Return the listing in full, word for word.

----------

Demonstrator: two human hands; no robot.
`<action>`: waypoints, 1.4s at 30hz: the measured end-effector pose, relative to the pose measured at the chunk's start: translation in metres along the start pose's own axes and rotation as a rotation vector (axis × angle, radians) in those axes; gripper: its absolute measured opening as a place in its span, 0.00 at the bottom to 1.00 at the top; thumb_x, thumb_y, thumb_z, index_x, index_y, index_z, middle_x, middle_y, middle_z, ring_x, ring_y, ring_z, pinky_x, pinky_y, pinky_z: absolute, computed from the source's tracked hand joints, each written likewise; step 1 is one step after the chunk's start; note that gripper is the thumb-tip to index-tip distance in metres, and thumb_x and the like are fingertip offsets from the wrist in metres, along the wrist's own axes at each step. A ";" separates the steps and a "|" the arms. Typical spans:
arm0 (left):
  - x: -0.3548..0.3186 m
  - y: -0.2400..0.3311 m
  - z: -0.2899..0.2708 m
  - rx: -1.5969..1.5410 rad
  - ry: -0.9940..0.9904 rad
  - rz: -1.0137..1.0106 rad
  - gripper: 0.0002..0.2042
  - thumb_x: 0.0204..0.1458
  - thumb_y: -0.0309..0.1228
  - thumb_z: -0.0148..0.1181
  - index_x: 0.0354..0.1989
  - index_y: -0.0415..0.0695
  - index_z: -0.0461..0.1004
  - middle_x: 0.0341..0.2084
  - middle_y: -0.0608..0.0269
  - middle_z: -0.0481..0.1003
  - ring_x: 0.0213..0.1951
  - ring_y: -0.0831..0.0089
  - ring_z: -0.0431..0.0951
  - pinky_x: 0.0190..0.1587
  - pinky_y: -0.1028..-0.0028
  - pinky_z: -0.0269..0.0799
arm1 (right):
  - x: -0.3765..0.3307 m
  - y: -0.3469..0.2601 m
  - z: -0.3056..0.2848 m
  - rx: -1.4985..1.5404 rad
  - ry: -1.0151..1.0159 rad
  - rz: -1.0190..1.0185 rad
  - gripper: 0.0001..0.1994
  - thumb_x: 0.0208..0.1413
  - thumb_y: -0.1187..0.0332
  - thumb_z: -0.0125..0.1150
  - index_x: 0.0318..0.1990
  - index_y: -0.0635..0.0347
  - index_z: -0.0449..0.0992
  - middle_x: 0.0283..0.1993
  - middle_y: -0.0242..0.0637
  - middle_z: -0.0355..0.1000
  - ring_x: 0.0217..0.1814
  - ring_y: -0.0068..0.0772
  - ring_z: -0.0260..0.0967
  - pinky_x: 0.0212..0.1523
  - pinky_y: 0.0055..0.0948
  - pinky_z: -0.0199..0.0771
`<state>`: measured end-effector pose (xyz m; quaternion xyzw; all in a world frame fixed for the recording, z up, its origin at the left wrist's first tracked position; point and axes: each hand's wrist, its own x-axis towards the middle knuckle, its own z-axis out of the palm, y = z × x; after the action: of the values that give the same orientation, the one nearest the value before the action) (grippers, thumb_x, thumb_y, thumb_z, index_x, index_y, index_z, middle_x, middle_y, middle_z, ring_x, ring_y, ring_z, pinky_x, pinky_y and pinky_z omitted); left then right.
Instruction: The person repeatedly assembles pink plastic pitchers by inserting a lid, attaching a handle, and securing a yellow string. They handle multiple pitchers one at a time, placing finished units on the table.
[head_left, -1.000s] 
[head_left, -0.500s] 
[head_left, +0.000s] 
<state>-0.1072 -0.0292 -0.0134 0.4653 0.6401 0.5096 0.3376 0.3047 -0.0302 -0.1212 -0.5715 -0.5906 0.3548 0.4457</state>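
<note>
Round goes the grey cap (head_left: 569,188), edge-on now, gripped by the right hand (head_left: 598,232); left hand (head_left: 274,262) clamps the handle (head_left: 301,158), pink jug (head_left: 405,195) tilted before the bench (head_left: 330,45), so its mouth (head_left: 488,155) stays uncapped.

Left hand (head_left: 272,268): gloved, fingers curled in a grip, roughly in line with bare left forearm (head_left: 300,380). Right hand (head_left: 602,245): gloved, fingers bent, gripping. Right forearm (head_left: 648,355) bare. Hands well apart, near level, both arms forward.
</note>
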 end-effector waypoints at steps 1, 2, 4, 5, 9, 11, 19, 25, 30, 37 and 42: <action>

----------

- [Result below]
Demonstrator: two human hands; no robot.
`<action>`: waypoints, 1.4s at 30hz: the measured end-effector pose, relative to the pose measured at the chunk's start: translation in metres along the start pose's own axes and rotation as a rotation vector (axis × angle, radians) in those axes; gripper: its absolute measured opening as a place in its span, 0.00 at the bottom to 1.00 at the top; thumb_x, thumb_y, thumb_z, index_x, index_y, index_z, middle_x, middle_y, middle_z, ring_x, ring_y, ring_z, pinky_x, pinky_y, pinky_z: absolute, computed from the source's tracked hand joints, each written likewise; step 1 is one step after the chunk's start; note that gripper is the thumb-tip to index-tip distance in metres, and thumb_x and the like are fingertip offsets from the wrist in metres, along the wrist's own axes at each step. A ";" separates the steps and a "|" the arms. Typical spans:
arm0 (left):
  - x: -0.3548..0.3186 m
  - y: -0.2400..0.3311 m
  - z: -0.2899..0.2708 m
  - rx: -1.5969..1.5410 rad
  - ry: -0.9940..0.9904 rad
  - rz: -1.0137..1.0106 rad
  - gripper: 0.0002..0.2042
  - thumb_x: 0.0204..0.1458
  - thumb_y: -0.0309..0.1228
  - thumb_z: -0.0148..0.1181
  - index_x: 0.0354..0.1989
  - index_y: -0.0415..0.0695
  - index_z: -0.0461..0.1004
  - middle_x: 0.0341..0.2084
  - middle_y: -0.0608..0.0269
  - middle_z: -0.0481..0.1003
  - ring_x: 0.0213..0.1951
  - ring_y: -0.0831..0.0089
  - ring_z: -0.0431..0.0951
  - pinky_x: 0.0190..0.1587
  - pinky_y: -0.1028..-0.0028
  - pinky_z: -0.0269..0.0799
arm1 (right):
  - x: -0.3765..0.3307 m
  - y: -0.3469..0.2601 m
  - z: -0.3056..0.2848 m
  - rx: -1.4985..1.5404 rad
  - ry: -1.0151..1.0159 rad
  - rz: -1.0190..1.0185 rad
  - gripper: 0.0001..0.1994
  - thumb_x: 0.0208..0.1413
  - thumb_y: -0.1187..0.0332
  - thumb_z: -0.0125..0.1150
  - index_x: 0.0318..0.1990
  - index_y: -0.0635..0.0347
  - index_z: -0.0449..0.0992
  - middle_x: 0.0283..0.1993
  - middle_y: -0.0242..0.0637
  - middle_z: -0.0355..0.1000
  - ring_x: 0.0217..0.1814
  - ring_y: -0.0068..0.0772
  - ring_z: -0.0260..0.0967
  - pinky_x: 0.0212..0.1523
  - pinky_y: 0.0055..0.0948
  - pinky_z: -0.0199..0.0771
`<state>`: measured end-effector pose (xyz m; quaternion xyzw; all in a world frame fixed for the recording, z up, its origin at the left wrist's first tracked position; point and axes: each hand's wrist, its own x-axis towards the middle knuckle, its own z-axis out of the palm, y = z × x; after the action: of the values that give the same orientation, the one nearest the value before the action) (grippers, thumb_x, thumb_y, thumb_z, index_x, index_y, index_z, middle_x, middle_y, middle_z, ring_x, ring_y, ring_z, pinky_x, pinky_y and pinky_z omitted); left then right.
Instruction: The person repeatedly assembles pink plastic pitchers by inserting a lid, attaching a handle, and securing a yellow string. They handle multiple pitchers one at a time, placing finished units on the table.
[head_left, -1.000s] 
[head_left, -0.500s] 
[head_left, +0.000s] 
<state>-0.1072 -0.0292 -0.0134 0.4653 0.6401 0.5096 0.3376 0.3047 -0.0302 -0.1212 -0.5715 -0.5906 0.3548 0.4457</state>
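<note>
Round goes the grey cap (head_left: 569,188), edge-on now, gripped by the right hand (head_left: 598,232); left hand (head_left: 274,262) clamps the handle (head_left: 301,158), pink jug (head_left: 405,195) tilted before the bench (head_left: 330,45), so its mouth (head_left: 488,155) stays uncapped.

Left hand (head_left: 272,268): gloved, fingers curled in a grip, roughly in line with bare left forearm (head_left: 300,380). Right hand (head_left: 602,245): gloved, fingers bent, gripping. Right forearm (head_left: 648,355) bare. Hands well apart, near level, both arms forward.
</note>
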 end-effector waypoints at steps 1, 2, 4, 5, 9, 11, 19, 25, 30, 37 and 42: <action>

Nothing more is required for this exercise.